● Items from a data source
--*--
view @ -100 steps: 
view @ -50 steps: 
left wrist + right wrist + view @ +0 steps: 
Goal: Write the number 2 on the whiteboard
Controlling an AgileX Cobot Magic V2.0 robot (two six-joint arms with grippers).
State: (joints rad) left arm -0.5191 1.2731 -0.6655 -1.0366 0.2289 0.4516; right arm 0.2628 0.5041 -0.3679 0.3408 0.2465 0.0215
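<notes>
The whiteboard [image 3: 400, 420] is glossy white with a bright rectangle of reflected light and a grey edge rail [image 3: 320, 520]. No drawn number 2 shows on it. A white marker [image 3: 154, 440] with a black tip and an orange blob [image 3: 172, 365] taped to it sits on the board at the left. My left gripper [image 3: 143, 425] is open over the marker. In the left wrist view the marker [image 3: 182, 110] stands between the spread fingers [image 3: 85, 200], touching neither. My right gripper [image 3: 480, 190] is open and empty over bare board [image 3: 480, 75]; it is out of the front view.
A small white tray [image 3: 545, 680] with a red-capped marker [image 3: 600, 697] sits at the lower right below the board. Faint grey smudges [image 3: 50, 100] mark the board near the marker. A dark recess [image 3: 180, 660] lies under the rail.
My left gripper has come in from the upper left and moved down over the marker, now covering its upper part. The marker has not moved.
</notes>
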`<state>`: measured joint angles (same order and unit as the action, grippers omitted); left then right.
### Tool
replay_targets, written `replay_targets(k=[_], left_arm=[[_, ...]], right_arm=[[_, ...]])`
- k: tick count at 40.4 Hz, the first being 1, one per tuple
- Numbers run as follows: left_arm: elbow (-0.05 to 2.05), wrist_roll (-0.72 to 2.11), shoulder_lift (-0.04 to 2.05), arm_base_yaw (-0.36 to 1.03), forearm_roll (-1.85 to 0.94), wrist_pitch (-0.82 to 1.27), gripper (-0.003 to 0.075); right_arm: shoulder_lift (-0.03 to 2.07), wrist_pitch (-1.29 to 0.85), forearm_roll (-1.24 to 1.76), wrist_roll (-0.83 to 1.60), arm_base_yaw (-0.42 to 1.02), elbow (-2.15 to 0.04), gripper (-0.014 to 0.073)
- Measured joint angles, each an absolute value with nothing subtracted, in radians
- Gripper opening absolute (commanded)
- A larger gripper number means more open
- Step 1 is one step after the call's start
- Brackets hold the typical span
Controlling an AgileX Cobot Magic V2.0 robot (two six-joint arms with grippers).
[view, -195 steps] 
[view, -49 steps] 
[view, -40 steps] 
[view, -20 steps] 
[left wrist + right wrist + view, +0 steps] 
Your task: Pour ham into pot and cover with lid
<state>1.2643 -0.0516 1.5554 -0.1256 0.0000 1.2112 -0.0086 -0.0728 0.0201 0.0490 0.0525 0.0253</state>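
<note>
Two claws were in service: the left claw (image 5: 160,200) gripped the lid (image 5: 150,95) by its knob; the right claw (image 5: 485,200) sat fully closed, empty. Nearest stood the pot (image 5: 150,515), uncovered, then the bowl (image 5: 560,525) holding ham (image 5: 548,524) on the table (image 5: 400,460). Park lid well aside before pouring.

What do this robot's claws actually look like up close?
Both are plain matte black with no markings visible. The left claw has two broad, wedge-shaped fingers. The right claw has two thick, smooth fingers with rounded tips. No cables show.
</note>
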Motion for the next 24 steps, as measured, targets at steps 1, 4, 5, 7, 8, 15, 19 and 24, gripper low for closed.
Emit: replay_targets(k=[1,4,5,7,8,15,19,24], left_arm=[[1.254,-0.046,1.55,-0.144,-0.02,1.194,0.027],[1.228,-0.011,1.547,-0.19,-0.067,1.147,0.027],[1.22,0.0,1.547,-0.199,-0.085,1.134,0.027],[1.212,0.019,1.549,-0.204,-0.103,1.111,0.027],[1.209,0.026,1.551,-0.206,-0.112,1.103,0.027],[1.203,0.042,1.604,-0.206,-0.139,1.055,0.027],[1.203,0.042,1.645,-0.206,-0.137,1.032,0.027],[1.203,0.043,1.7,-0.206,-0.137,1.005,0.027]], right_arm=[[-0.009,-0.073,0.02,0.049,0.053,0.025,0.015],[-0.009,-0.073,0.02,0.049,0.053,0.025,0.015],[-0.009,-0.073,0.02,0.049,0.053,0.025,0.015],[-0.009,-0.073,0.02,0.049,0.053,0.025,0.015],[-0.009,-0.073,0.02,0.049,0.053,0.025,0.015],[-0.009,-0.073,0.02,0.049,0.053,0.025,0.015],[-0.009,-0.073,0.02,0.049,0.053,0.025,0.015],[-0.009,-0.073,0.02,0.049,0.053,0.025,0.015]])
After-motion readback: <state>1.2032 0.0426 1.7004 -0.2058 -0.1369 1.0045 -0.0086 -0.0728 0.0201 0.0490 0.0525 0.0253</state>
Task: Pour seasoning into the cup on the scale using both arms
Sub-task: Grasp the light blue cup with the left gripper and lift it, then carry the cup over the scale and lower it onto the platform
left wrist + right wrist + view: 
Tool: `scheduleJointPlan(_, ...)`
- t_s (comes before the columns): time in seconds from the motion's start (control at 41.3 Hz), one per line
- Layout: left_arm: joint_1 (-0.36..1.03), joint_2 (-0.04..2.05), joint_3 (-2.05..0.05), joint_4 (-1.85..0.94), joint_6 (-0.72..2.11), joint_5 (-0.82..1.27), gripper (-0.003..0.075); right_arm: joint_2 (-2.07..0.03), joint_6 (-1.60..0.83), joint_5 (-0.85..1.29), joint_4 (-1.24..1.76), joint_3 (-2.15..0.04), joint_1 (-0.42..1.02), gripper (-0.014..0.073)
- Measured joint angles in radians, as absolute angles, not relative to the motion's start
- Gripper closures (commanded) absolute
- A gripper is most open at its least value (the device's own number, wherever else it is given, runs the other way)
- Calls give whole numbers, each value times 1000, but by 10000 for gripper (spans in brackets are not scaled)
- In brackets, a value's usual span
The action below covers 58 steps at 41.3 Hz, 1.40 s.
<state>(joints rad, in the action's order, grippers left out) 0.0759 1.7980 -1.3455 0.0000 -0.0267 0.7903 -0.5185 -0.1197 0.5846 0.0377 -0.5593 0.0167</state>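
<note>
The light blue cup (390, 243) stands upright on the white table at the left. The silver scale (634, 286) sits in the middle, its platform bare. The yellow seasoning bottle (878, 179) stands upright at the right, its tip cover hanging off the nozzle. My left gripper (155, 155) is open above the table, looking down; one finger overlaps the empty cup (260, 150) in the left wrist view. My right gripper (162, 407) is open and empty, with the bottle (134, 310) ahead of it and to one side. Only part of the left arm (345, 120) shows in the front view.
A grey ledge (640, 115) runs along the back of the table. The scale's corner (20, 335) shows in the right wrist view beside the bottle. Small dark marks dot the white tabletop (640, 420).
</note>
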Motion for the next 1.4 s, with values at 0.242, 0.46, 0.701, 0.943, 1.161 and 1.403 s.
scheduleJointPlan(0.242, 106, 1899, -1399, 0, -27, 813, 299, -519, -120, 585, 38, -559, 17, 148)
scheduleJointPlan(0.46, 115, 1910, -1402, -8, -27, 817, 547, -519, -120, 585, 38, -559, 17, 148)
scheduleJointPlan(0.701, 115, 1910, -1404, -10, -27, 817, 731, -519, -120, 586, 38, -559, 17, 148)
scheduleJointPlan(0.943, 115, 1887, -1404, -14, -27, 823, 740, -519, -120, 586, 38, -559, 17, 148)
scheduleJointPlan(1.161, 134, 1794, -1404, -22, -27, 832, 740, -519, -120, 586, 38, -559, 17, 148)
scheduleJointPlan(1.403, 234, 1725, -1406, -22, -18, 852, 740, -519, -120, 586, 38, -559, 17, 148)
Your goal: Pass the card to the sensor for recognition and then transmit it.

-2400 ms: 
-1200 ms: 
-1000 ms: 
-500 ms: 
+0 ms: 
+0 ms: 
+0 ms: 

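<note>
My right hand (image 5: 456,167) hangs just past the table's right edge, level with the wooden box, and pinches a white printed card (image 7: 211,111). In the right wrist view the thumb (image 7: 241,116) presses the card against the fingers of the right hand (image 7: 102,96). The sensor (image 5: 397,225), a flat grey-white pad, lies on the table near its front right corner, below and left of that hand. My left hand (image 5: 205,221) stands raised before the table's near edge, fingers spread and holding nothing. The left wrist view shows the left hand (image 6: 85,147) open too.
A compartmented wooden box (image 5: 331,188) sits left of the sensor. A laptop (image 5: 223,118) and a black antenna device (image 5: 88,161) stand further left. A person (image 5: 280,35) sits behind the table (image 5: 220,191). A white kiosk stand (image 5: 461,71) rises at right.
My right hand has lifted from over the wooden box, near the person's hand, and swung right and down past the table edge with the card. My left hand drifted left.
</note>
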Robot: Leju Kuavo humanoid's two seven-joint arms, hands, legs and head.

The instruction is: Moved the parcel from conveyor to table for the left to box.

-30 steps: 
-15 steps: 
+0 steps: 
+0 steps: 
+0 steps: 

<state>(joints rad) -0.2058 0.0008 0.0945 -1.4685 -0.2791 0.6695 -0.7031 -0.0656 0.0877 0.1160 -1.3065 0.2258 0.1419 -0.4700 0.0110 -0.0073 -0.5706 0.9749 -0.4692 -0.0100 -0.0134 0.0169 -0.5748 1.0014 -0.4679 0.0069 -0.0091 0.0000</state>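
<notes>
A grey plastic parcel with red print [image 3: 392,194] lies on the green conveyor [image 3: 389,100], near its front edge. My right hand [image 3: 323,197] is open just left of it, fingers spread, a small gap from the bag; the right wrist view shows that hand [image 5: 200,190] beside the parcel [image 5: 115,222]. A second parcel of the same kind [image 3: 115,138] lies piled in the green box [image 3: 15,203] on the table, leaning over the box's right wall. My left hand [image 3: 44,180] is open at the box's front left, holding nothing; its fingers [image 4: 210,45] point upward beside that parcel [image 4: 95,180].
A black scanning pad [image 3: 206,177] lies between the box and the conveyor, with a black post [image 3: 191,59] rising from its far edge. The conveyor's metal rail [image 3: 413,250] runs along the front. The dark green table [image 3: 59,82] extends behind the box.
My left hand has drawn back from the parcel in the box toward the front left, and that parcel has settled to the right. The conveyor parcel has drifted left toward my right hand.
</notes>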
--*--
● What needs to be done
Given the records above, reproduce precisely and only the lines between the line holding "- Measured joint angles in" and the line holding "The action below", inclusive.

● Solution to this exercise
- Measured joint angles in radians, as absolute angles, not relative to the motion's start
- Gripper closures (commanded) absolute
- A gripper is most open at its least value (the device's own number, wherever else it is given, runs the other way)
- Calls give whole numbers, each value times 1000, but by 10000 for gripper (spans in brackets are not scaled)
- In brackets, a value's usual span
The action below covers 58 steps at 41.3 Hz, 1.40 s.

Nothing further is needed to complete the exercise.